━━ Data section ━━
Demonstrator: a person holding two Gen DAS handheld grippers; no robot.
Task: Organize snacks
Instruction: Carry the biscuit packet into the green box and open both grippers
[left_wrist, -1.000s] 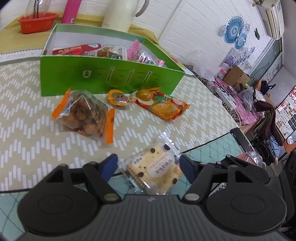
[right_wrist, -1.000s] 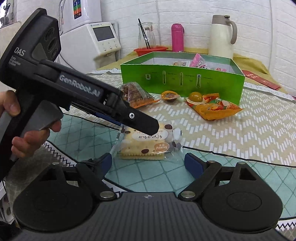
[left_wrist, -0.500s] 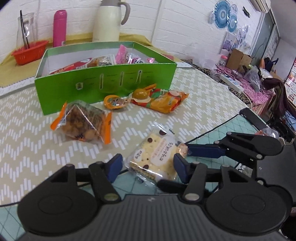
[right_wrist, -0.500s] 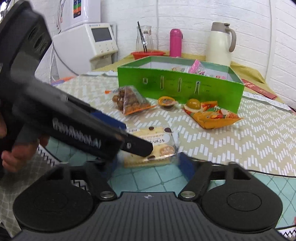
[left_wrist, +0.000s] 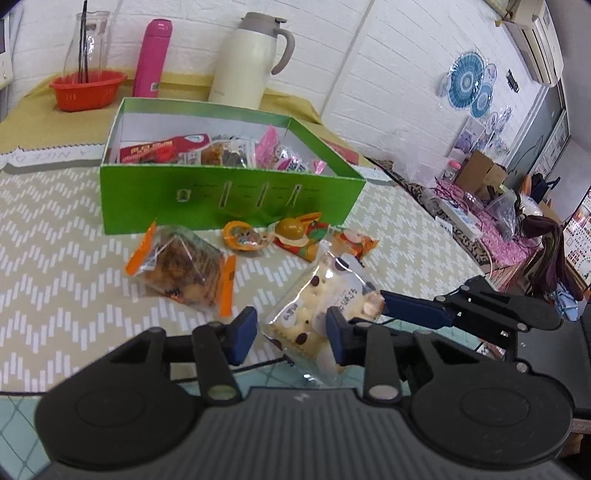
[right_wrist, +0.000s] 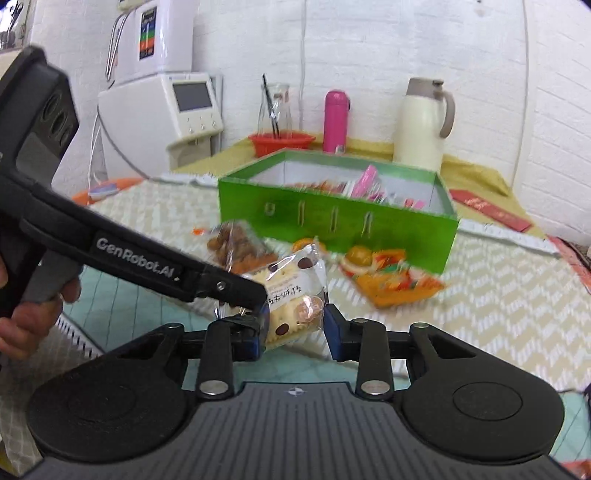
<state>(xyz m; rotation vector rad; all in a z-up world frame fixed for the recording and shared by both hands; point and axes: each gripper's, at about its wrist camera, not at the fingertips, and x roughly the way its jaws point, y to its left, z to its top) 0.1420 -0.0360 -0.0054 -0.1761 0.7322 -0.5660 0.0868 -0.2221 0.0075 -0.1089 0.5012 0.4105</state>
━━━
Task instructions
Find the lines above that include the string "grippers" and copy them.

Reply
Demonstrator: a person holding two Gen DAS handheld grippers; no robot.
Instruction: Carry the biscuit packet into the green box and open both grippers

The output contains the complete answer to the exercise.